Existen muchas causas de caídas en adultos mayores. Algunas son propias del envejecimiento, otras por consumo excesivo de medicamentos o porque el ambiente no es adecuado para un adulto mayor.
- Pérdida de la masa muscular, pasa con la edad
- Problemas de visión
- Enfermedades que aumentan el riesgo de caídas como Parkinson.
- Falta de equilibrio
- Dificultad para mover las articulaciones
- Algunos medicamentos tranquilizantes, antidepresivos o para dormir, entre otros
- Alfombras sueltas, poca luz, piso en mal estado u objetos que molestan en el paso.
¿Por qué es importante prevenirlas?
Las consecuencias de las caídas son muchas. Estos accidentes pueden provocar heridas, contusiones, quebraduras en las costillas, columna o caderas.
Pero sobretodo porque generan el miedo de volver a caer y lastimarse más que antes. Y este miedo se convierte en una pérdida de movilidad y autonomía.
¿Qué hago?
No está todo perdido. No te resignes a creer que es algo propio de la edad. Hay varias cosas que podés hacer para prevenir caídas y accidentes.
- Hacé ejercicios físicos para adultos mayores para mejorar el equilibrio y fortalecer los músculos.
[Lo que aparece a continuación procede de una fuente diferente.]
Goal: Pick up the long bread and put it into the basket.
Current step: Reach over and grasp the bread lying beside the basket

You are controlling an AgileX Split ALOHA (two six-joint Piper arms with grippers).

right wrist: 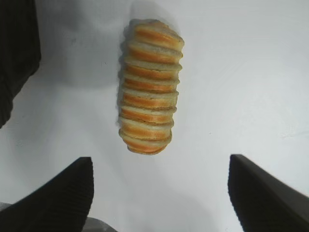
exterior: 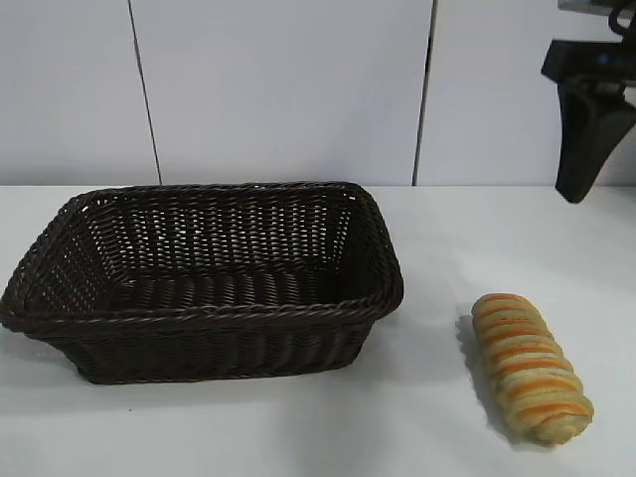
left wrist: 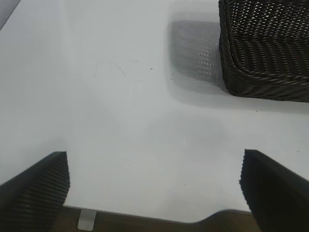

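Nearest the exterior camera, the long bread lies flat on the white table, well apart from the basket and off its right end, so it is free on all sides for a grasp from above. Its ridged bands run crosswise, which should give the fingers some purchase if they close across the loaf's narrow width. A little farther back, the basket sits upright with nothing in it, its open mouth ready for a drop. Farthest back, the right gripper hangs high above the table with its fingers spread wide, the bread framed between them in its wrist view, apparently lined up for a descent. The left gripper, also spread wide, hovers over bare table near a basket corner, seemingly idle.
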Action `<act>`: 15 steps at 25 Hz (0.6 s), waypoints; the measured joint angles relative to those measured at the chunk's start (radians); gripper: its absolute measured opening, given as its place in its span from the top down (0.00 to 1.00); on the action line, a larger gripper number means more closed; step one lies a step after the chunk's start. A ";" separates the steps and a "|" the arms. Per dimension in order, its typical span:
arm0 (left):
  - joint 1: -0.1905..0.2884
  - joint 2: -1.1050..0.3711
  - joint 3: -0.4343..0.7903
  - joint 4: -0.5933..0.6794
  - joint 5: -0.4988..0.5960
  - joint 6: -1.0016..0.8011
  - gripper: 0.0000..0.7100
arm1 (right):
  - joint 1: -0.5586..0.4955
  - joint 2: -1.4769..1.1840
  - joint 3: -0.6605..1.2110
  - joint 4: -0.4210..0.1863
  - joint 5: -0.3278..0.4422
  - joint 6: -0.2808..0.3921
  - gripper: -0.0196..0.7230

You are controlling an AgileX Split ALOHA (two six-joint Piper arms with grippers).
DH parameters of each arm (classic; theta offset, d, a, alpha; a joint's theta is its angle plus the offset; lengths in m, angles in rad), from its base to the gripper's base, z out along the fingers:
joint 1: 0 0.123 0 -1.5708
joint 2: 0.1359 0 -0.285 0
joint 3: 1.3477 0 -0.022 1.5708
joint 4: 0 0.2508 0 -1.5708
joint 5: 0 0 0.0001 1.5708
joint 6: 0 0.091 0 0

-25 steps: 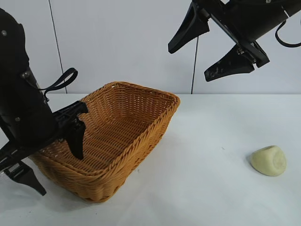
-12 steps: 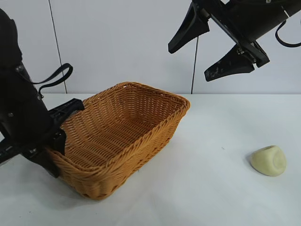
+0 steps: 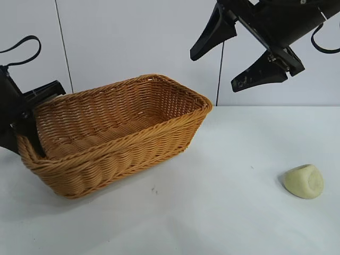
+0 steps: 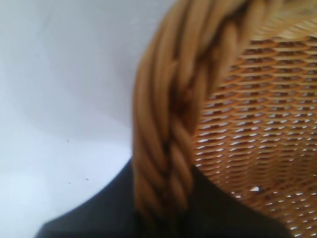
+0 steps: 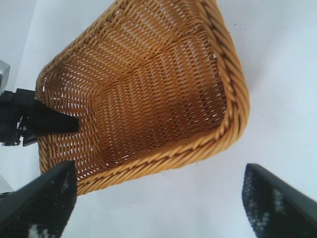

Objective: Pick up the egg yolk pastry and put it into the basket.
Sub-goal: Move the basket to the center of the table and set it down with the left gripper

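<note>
Since a second ago my left gripper (image 3: pixel 27 139) has swung the basket (image 3: pixel 122 133) round and tipped its held end up.

My left fingers pinch the braided rim at the basket's far-left end, nearly shut on it. My right gripper (image 3: pixel 228 50) hangs wide open and empty above the basket's right end. The egg yolk pastry (image 3: pixel 304 181) lies well right of the basket, untouched; picking it up comes next, I judge.
</note>
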 joint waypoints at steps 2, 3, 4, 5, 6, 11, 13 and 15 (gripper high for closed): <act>-0.012 0.029 -0.058 0.002 0.039 0.038 0.81 | 0.000 0.000 0.000 0.000 0.003 0.000 0.13; -0.022 0.043 -0.076 0.003 0.054 0.054 0.81 | 0.000 0.000 0.000 0.000 0.003 0.000 0.13; -0.033 0.056 -0.090 0.003 0.068 0.064 0.81 | 0.000 0.000 0.000 0.000 0.005 0.000 0.13; -0.048 0.065 -0.099 0.005 0.076 0.070 0.81 | 0.000 0.000 0.000 0.000 0.005 0.000 0.13; -0.064 0.075 -0.104 0.006 0.078 0.077 0.81 | 0.000 0.000 0.000 0.000 0.005 0.000 0.13; -0.128 0.112 -0.109 0.004 0.072 0.107 0.81 | 0.000 0.000 0.000 0.000 0.007 0.000 0.13; -0.135 0.119 -0.109 -0.004 0.056 0.108 0.81 | 0.000 0.000 0.000 0.000 0.009 0.000 0.13; -0.135 0.121 -0.110 -0.009 0.025 0.112 0.81 | 0.000 0.000 0.000 0.000 0.011 0.000 0.13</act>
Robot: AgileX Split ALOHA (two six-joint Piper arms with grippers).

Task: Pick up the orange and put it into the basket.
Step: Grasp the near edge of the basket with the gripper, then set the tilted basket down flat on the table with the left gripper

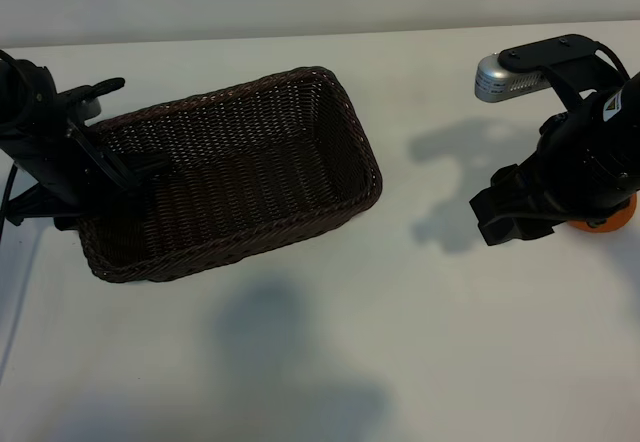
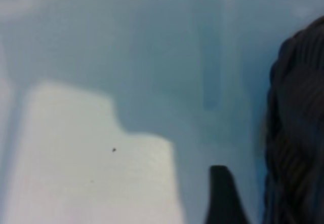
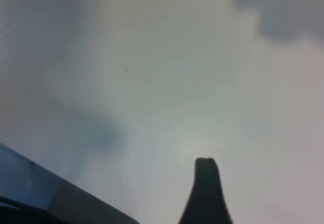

- No te olvides de ir al médico para tratar esos problemas físicos que aumentan la posibilidad de volver a caer, como por ejemplo, problemas en la vista, o para revisar la cantidad de medicamentos que estás tomando
- El hogar debe estar adaptado a vos, no viene mal mejorar la iluminación e instalar pasamanos en la escalera, al lado del inodoro y de la bañera. Y retirá las alfombras para no resbalarte.
- Usar zapatillas o zapatos cómodos que agarren bien el pie. No deben estar flojos ni abiertos por atrás. Si tienen suelas antideslizantes, mejor.
- En algunos casos es necesario alguien que te acompañe permanentemente, si te parece necesario podés buscar un acompañante domiciliario
- Evitá suelos irregulares como veredas rotas, pisos mojados o lugares llenos de objetos con los que podés caer.
- Conseguí un buen apoyo. Si es necesario, podés usar objetos que te ayuden como bastones y andadores.